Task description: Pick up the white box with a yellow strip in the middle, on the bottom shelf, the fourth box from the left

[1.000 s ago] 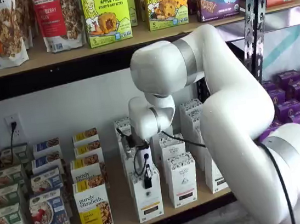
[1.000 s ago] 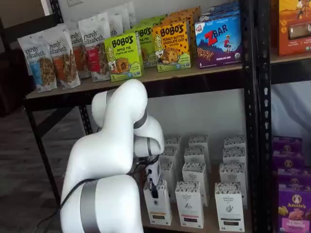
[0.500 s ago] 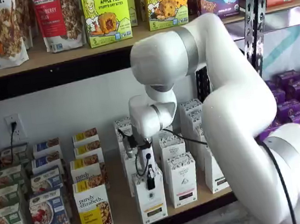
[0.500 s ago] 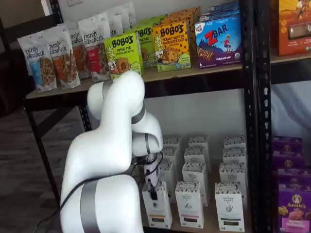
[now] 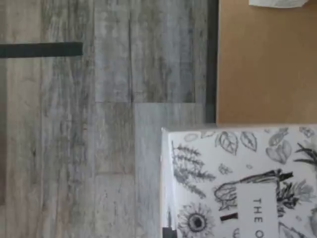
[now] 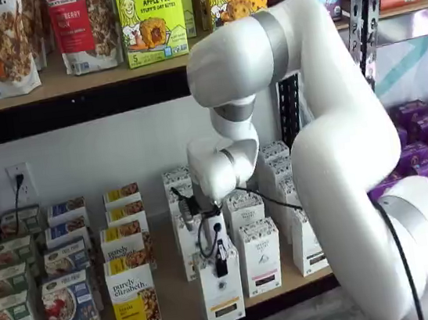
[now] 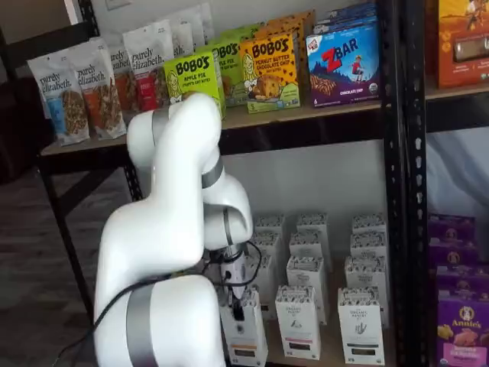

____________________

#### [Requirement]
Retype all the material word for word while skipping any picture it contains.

#### [Response below]
Task description: Pick up the white box with a yellow strip in the middle, on the bottom shelf, the fourth box from the left

[1.000 s ago] 
[1.000 s ago] 
[0.500 s ago] 
[0.500 s ago] 
[now] 
[now] 
[now] 

The exercise calls for nothing more than this answer.